— Aim of the task —
Search the entries for the word "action". Copy every line where it turns up.

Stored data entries
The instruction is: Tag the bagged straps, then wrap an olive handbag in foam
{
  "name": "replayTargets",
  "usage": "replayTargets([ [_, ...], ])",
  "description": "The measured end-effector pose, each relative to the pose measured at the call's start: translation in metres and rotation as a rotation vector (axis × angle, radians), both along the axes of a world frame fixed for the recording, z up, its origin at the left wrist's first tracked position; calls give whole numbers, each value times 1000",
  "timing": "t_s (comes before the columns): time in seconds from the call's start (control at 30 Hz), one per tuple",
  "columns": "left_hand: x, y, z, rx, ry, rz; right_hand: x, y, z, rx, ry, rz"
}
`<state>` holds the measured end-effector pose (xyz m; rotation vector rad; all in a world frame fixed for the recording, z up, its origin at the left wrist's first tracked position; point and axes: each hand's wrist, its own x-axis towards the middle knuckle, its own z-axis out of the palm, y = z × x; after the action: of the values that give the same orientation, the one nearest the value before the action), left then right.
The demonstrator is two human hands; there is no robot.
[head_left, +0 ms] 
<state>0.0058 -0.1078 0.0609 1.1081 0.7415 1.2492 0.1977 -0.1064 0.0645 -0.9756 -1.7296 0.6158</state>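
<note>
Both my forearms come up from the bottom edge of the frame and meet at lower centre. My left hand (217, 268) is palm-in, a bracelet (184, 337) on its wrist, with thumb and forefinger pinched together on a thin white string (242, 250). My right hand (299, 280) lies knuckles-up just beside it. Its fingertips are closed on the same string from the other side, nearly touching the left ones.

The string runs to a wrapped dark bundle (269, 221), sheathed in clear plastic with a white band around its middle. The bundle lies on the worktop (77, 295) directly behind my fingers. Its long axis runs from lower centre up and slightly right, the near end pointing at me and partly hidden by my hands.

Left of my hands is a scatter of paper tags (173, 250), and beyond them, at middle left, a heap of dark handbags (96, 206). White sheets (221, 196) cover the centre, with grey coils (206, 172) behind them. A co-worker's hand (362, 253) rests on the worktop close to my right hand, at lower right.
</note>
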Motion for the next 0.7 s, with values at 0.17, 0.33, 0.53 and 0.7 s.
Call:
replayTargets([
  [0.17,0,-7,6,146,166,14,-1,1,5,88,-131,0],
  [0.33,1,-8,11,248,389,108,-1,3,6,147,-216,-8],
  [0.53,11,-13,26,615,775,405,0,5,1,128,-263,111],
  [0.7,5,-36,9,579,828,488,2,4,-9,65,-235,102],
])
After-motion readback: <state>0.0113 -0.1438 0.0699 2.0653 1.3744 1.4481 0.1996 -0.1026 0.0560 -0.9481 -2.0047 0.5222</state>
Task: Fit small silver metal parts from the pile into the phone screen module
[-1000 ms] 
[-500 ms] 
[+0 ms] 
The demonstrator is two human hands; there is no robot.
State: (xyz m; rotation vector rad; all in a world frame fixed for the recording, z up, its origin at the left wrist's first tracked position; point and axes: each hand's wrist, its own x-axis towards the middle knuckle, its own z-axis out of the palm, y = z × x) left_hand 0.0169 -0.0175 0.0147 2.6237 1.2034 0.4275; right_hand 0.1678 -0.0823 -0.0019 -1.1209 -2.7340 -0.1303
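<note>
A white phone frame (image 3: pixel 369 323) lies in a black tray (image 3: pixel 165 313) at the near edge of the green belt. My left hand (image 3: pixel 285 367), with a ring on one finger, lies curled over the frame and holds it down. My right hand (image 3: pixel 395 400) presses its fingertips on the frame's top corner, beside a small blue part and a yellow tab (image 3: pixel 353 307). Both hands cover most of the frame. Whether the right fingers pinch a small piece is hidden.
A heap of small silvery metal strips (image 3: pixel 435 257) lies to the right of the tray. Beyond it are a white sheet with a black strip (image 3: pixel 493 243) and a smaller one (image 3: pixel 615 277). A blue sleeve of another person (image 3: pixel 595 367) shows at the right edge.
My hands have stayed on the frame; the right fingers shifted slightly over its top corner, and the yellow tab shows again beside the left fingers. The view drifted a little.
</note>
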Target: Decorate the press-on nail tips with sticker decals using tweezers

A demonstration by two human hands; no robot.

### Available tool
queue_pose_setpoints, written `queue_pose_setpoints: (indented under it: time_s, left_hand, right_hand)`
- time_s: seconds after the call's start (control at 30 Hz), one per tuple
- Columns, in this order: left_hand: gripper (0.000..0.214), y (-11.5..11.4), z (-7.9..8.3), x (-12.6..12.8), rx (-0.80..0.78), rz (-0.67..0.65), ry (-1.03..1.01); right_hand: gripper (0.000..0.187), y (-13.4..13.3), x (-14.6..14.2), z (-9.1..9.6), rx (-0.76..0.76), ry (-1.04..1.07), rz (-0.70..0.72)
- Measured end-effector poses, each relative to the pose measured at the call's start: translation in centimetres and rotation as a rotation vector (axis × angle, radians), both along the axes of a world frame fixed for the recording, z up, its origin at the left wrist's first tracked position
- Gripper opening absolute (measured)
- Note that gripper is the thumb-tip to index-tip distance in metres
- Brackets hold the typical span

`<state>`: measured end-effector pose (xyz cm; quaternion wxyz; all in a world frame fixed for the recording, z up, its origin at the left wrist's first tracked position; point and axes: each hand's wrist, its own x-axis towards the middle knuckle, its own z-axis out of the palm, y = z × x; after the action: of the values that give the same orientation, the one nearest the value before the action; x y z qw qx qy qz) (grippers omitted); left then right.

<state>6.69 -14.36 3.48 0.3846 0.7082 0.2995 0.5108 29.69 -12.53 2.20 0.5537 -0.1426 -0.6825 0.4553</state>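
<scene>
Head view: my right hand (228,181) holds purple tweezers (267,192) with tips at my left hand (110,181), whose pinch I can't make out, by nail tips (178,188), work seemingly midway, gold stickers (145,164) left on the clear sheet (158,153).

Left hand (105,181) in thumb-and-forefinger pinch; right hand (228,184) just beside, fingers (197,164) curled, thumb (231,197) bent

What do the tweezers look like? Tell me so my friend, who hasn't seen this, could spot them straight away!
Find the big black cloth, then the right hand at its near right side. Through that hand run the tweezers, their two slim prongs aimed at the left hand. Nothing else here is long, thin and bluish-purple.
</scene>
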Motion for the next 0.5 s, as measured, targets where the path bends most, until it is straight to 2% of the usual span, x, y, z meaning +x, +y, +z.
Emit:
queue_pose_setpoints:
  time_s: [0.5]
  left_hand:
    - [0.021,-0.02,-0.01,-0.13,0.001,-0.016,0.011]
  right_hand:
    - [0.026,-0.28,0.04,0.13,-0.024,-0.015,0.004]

— Your solution —
`<state>` holds the measured end-effector pose (xyz m; rotation vector rad; all in a world frame fixed for the recording, z up, its origin at the left wrist's first tracked position; point and axes: each hand's wrist, its own x-axis towards the middle knuckle, its own z-axis out of the palm, y = z × x; after the action: of the values that give the same orientation, the one nearest the value before the action), left then right.
`<state>`: measured end-effector pose (xyz cm; quaternion wxyz; all in a world frame fixed for the recording, z up, its origin at the left wrist's first tracked position; point and axes: each hand's wrist, its own x-axis towards the middle knuckle, its own z-axis out of the palm, y = z × x; after the action: of the values that give the same orientation, the one nearest the value before the action; x y z qw qx qy qz) (grippers omitted); left then right.

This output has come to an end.